» EXERCISE DESCRIPTION
Reading the records below, count the lines in which the string "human" appears; write the number only.

Stored entries:
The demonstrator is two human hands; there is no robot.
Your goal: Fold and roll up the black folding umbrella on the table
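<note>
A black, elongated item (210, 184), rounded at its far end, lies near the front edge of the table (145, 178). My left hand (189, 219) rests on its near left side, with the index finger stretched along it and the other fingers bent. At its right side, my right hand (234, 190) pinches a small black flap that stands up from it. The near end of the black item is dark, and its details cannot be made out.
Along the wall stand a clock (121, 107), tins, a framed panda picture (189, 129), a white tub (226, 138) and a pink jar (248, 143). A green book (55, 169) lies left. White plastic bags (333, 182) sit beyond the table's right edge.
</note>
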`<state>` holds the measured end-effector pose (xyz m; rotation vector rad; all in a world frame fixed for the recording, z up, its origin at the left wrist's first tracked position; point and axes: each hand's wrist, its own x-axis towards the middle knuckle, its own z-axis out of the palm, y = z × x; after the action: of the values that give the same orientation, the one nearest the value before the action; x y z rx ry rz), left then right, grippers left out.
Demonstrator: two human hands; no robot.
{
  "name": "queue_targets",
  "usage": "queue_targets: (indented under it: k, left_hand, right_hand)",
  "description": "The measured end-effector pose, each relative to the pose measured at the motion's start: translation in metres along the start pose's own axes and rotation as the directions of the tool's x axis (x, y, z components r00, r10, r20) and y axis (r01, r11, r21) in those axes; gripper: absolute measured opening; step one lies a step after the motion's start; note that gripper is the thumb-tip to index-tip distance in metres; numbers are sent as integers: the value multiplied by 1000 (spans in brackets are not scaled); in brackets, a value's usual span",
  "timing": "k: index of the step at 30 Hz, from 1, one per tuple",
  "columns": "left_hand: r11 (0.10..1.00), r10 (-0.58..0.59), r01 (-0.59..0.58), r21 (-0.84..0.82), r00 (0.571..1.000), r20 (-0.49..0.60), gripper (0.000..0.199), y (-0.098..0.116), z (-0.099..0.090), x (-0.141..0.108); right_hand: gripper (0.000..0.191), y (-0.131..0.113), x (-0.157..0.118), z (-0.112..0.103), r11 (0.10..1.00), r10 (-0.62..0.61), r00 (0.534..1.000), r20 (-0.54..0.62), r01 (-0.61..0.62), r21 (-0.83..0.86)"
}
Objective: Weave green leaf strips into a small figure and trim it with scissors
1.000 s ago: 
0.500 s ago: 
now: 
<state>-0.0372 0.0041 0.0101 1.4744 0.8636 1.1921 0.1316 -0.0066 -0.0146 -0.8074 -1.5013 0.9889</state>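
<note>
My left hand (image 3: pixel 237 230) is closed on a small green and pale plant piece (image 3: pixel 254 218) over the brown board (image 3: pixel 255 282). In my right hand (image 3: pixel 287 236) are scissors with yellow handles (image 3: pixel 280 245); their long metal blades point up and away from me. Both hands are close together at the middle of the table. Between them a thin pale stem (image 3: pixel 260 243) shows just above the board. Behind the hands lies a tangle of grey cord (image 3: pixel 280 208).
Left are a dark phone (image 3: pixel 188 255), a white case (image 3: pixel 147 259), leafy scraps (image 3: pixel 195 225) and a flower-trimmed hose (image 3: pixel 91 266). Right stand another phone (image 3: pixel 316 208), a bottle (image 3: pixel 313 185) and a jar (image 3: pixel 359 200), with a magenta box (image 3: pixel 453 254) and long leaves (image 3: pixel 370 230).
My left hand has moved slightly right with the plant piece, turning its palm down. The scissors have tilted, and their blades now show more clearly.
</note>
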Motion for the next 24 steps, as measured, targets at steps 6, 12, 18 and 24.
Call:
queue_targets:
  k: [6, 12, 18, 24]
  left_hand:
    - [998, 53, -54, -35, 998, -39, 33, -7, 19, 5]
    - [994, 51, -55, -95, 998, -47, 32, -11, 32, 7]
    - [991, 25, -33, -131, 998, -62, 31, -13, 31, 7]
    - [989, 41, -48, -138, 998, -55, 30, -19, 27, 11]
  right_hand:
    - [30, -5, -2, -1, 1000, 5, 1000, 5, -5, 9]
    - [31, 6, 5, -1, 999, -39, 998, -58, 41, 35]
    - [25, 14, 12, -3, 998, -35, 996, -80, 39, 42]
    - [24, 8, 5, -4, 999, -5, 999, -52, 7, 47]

» EXERCISE ANSWER
2